Êtes-vous davantage tourné vers le cinéma ou la télévision, aprèsBoueux?
Je suis en train de lancer un autre film qui, je l'espère, sera tourné au printemps et j'ai ensuite quelques fers de télévision au feu dont je devrais en savoir plus d'ici la fin de l'année.

Il semble que beaucoup de cinéastes indépendants se tournent vers la télévision parce qu'il est très difficile de réaliser des films à petit budget. Je me demandais si c'était pour cela que vous aviez finalement donné suitePariaavec un film HBO.
Je veux sortir du cadre du cinéma indépendant. Je veux juste travailler dans le cinéma, point final. Mais aprèsParia, j'avais toutes ces idées. J'avais ce pilote de spécification que j'avais écrit sur Nashville et qui s'appelaitLa 'Ville. Ironiquement, les gens me disaient : « Personne ne veut parler de Nashville », puis une émission est sortie intituléeNashvillesur ABC un an plus tard !Pariam'a ouvert des portes qui m'ont permis de toujours écrire, car aprèsParia, Focus m'a engagé pour écrire un autre long métrage sur une femme flic, ce que je voulais faire. Ils n'ont pas fini par le produire, mais à cause de cela, ils m'ont demandé d'écrire un pilote pour une série de Viola Davis. Cela ne s'est pas passé. Mais ensuite HBO m'a appelé pour réécrireBessie, alors j'ai réécritBessie, puis ils m'ont demandé de le réaliser. DoncPariaCela m'a définitivement ouvert des portes dans la mesure où cela m'a permis de travailler en tant qu'artiste. Je n'ai jamaisn'était pasJ'ai travaillé après Sundance 2011. J'écrivais des choses qui n'étaient pas produites mais j'exerçais toujours ce muscle pendant tout cela. La boucle est bouclée. je dirigeaisBessieet c'est à ce moment-là que Cassie a contactéBoueux.

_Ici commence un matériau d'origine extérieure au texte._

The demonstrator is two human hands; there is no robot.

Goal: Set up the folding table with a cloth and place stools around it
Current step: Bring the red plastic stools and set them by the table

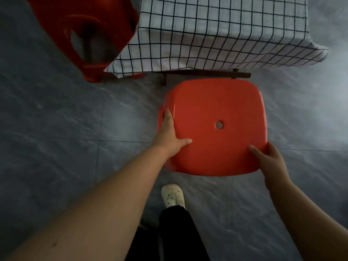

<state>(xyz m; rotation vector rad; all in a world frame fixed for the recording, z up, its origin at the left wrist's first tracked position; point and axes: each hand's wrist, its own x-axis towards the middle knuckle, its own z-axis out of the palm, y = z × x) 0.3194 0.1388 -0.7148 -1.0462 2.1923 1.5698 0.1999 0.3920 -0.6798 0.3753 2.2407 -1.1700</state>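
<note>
Head camera looks straight down on a red stool (212, 129) seen from above, its rounded square seat glossy and plain, with a small round hole (219, 125) at the middle. The left hand (169, 136) grips the seat's left edge: the thumb (185, 142) lies flat on top pointing inward, while the fingers (167, 114) curl over the rim and down the side. The right hand (267, 157) holds the near right corner, thumb pressed on the top surface and the remaining digits wrapped round the edge, their tips hidden under the seat. The stool's legs are hidden beneath the seat, so whether it stands on the floor (56, 119) or is held just above it cannot be told. It sits just in front of the worktop (282, 32), which is covered by a white checked cloth (216, 31) with thin dark grid lines; the cloth hangs over the near side, one corner drooping at the left and another at the right. Below its hem a dark wooden bar (207, 73) of the frame shows, close to the far edge of the seat. At the upper left a second red stool (84, 34) appears blurred and at an angle, overlapping the cloth's left side. The floor is grey marbled tile with thin joints. Near the bottom a white perforated shoe (172, 195) and a black trouser leg (180, 232) stand just behind the held stool, between the two bare forearms.
</note>
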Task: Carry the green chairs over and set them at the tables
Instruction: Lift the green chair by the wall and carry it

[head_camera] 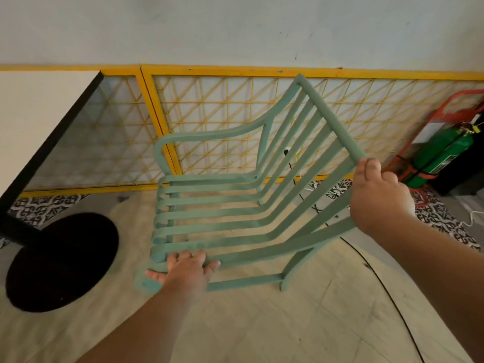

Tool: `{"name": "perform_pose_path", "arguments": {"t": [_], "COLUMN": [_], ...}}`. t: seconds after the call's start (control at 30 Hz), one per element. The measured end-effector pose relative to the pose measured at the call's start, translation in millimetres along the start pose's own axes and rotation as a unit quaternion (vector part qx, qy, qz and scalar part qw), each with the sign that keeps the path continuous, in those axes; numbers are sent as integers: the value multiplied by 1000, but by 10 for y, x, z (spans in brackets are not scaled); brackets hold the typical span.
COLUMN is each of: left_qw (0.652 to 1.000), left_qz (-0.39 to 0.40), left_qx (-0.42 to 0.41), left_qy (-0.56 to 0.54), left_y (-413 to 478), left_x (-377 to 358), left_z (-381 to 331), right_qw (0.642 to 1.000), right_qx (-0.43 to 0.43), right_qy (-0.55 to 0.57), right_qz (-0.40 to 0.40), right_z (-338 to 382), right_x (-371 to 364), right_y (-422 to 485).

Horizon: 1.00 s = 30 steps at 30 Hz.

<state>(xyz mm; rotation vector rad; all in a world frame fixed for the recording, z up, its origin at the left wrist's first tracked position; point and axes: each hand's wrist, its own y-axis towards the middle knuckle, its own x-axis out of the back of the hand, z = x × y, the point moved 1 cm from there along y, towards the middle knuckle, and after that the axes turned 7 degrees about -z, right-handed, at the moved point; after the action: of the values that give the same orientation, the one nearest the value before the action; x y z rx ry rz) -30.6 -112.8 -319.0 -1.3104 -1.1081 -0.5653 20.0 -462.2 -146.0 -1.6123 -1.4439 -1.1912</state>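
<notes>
Pale tiled floor [262, 323], yellow lattice fence [209, 113] behind. Green chair [222, 205] just right of the table [52, 121], tilted, backrest up-right, seat front toward the table. Left hand [183, 268] clasping near armrest, right hand [379, 195] closed on backrest corner. Best lowered level, legs together.

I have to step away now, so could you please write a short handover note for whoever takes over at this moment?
Left hand: gripping the front edge of the green chair at its seat.
Right hand: gripping the corner of the chair's backrest.
The chair is tilted, beside the glass-topped table on the left, in front of the yellow lattice fence.
Done: one chair brought to the table.
Left: set it level at the table. No other chairs in view.
</notes>
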Motion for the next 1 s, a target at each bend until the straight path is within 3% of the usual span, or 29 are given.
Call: {"name": "perform_pose_path", "arguments": {"t": [0.5,0.63,0.73,1.0], "left_qw": [999,991,972,960], "left_qz": [8,-95,-173,-202], "left_qx": [-31,-90,-154,-193], "left_qy": [4,-38,-42,-11], "left_y": [249,16,-301,-1202], "left_x": [276,570,1011,2162], "left_z": [5,71,135,477], "right_qw": [1000,995,990,965], "right_qx": [4,9,51,96], "right_qy": [17,66,119,234], "right_qz": [20,68,58,66], "right_z": [68,48,176,662], "right_x": [-7,148,386,1325], "right_y": [303,191,-89,-978]}}
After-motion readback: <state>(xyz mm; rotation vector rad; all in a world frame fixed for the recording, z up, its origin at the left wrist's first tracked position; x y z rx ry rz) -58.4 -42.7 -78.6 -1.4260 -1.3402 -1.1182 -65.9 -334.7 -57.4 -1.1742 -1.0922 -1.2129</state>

Je ne savais pas que tu entraisBessieje le réécrivais. Envisagez-vous toujours les choses en tant qu’écrivain avant de les envisager en tant que réalisateur ?

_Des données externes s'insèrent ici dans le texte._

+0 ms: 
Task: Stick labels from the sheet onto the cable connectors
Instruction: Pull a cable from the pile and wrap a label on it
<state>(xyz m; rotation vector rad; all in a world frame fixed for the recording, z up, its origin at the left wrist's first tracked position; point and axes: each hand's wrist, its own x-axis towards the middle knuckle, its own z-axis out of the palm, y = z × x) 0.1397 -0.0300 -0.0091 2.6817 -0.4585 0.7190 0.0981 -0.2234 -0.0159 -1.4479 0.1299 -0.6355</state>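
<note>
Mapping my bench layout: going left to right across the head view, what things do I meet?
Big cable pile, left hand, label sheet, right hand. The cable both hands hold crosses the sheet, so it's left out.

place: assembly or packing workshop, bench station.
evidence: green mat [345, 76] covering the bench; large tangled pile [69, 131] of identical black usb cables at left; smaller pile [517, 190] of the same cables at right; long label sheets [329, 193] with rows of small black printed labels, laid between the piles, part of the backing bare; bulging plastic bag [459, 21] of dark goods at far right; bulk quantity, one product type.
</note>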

Je me suis lancé dans ce métier parce que je voulais raconter des histoires. C'est ce qui m'a amené à faire du cinéma. Je voulais donner vie à l'écriture. Pour moi, c'était toujours la fin. Je voulais créer des mondes et créer des personnages qui perdurent dans l'esprit des gens. et je voulais pouvoir les réaliser. J'ai toujours voulu être un auteur. Pour moi, j'étais ouvert à l'adaptation, mais j'ai toujours voulu faire un travail original, créer des mondes et simplement créer des personnages qui vivraient dans l'esprit des gens. Je considère que tout cela fait partie de la même chose. Juste pour créer quelque chose de nouveau.